REQUIREMENT — A word-for-word retyping of the listing below is required, with the pictures dropped.

GIVEN MATERIAL —

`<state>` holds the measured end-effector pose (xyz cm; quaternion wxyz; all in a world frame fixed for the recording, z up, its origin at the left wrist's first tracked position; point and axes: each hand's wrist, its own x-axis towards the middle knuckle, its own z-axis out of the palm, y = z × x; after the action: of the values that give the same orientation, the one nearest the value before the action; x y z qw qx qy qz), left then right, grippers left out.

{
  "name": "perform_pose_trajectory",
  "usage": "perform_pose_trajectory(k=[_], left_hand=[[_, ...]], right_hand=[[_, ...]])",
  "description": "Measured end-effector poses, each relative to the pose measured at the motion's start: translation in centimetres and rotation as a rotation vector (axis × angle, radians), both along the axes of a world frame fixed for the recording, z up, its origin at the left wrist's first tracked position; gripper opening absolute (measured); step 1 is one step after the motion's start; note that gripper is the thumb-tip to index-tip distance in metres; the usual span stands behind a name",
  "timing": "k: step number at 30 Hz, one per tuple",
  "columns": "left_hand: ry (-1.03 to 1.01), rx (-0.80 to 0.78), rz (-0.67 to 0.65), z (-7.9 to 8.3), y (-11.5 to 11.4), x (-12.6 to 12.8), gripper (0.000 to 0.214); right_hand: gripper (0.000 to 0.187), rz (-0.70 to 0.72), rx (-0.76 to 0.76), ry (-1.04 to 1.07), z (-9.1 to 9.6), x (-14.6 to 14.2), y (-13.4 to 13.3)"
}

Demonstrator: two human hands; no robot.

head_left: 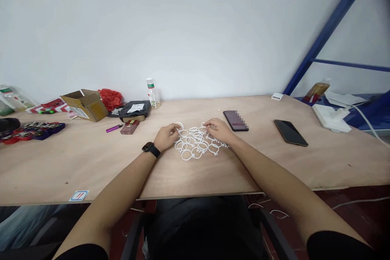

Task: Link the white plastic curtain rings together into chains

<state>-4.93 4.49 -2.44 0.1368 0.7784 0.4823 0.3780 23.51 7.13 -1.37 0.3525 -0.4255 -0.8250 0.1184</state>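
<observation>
A loose pile of white plastic curtain rings (189,142) with small tabs lies on the wooden table in front of me. At the pile's upper left, my left hand (166,136), with a black watch on its wrist, is closed in a pinch on one white curtain ring (180,124). Across from it, my right hand (219,129) reaches in over the upper right of the pile. Its thumb and fingertips are closed on another white ring (203,124), partly hidden by the fingers. Some rings lie under or beside the right hand.
Right of the pile lie a phone (236,120) and a second dark phone (291,132). To the left are a small dark red box (129,127), a purple lighter (113,128), a black package (135,109), an open carton (87,105) and a bottle (151,93).
</observation>
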Motion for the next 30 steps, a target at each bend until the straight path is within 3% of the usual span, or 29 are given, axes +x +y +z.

ANSWER TO THIS TASK —
`<state>` holds the measured end-effector pose (xyz cm; quaternion wxyz; all in a world frame fixed for the recording, z up, its origin at the left wrist's first tracked position; point and axes: each hand's wrist, its own x-axis towards the middle knuckle, its own z-axis out of the palm, y = z × x; after the action: of the values that give the same orientation, the one nearest the value before the action; x y z qw qx qy qz), left then right, grippers left out.

{
  "name": "perform_pose_trajectory",
  "usage": "perform_pose_trajectory(k=[_], left_hand=[[_, ...]], right_hand=[[_, ...]])",
  "description": "Measured end-effector poses, each relative to the pose measured at the motion's start: translation in centimetres and rotation as a rotation vector (axis × angle, radians), both along the axes of a world frame fixed for the recording, z up, its origin at the left wrist's first tracked position; gripper opening absolute (measured); step 1 is one step after the motion's start; note that gripper is the thumb-tip to index-tip distance in metres; the usual span stands behind a name",
  "timing": "k: step number at 30 Hz, one per tuple",
  "columns": "left_hand: ry (-1.03 to 1.01), rx (-0.80 to 0.78), rz (-0.67 to 0.65), z (-7.9 to 8.3), y (-11.5 to 11.4), x (-12.6 to 12.8), gripper (0.000 to 0.214); right_hand: gripper (0.000 to 0.187), rz (-0.70 to 0.72), rx (-0.76 to 0.76), ry (-1.04 to 1.07), z (-9.1 to 9.6), x (-14.6 to 14.2), y (-13.4 to 13.3)"
}

Demonstrator: two human hands; no robot.

head_left: 

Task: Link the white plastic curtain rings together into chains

<state>-4.93 4.49 -2.44 0.1368 0.7784 0.4823 0.3780 23.51 7.13 -1.37 0.3525 -0.4255 -0.8250 0.1184</state>
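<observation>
A loose pile of white plastic curtain rings (189,142) with small tabs lies on the wooden table in front of me. At the pile's upper left, my left hand (166,136), with a black watch on its wrist, is closed in a pinch on one white curtain ring (180,124). Across from it, my right hand (219,129) reaches in over the upper right of the pile. Its thumb and fingertips are closed on another white ring (203,124), partly hidden by the fingers. Some rings lie under or beside the right hand.
Right of the pile lie a phone (236,120) and a second dark phone (291,132). To the left are a small dark red box (129,127), a purple lighter (113,128), a black package (135,109), an open carton (87,105) and a bottle (151,93).
</observation>
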Motion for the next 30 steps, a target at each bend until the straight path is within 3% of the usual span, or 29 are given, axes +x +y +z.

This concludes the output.